Marcel Cole as George Formby in The Ukelele Man
For theatre lovers, one can always be guaranteed great theatre at such venues as Holden Street Theatre, Goodwood Theatre and Studio, and the Warehouse Theatre. Unique comedy and circus shows are also available in the Yert in the Migration Museum. As well as entertainment venues such as the Garden of Unearthly Delights and Gluttony and Wonderland in Hindmarsh Square, the city last year offered 517 venues, large and small to provide all genres of performance and visual arts. Tandanya once again is a prime venue for First Nations performances and events. 21 artists from Canberra will be performing at this year’s Fringe including Marcel Cole, whose hit cabaret show about British entertainer George Formby, Mr Ukelele Man, was a sell-out success at last year’s inaugural Cabaret Festival at ACT HUB. Cole will be performing at the popular Star Theatres in Hilton.

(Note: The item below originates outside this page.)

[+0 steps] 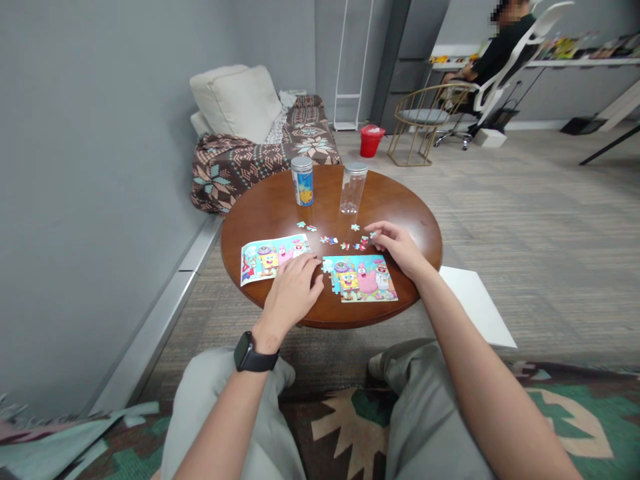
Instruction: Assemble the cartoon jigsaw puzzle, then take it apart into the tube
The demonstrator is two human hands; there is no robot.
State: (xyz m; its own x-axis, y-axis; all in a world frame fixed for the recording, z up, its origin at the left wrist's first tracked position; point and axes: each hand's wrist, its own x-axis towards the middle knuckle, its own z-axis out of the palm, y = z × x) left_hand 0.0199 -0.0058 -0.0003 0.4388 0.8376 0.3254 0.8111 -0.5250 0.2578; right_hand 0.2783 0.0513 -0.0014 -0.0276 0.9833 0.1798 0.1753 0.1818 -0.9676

Croall is a forward thinker and is hoping to build on 2023’s success when 6,484 artists performed to a total audience of 4.5 million. 1,340 shows and events grossed 25 million dollars at the box office. “We always keep the Fringe innovative, not just thinking what we’ve always done is what we’ll always do.” On these statistics one has to wonder how much further the Fringe can grow. If Croall has anything to do with it, there is still a bright future ahead. “We always have to keep it exciting and innovative” she says. This year there will be an inflatable church, which has been touring Europe, staging Las Vegas-style weddings. For the first time in Australia it will be available for festival weddings. Well, that’s different!

Any last words for people planning a visit to Australia’s premier Fringe Festival? “We just welcome everyone to come over and come and enjoy South Australian hospitality.” Croall says. “There’s no festival hospitality better than Adelaide. We know how to look after the visitors and give them a great time!”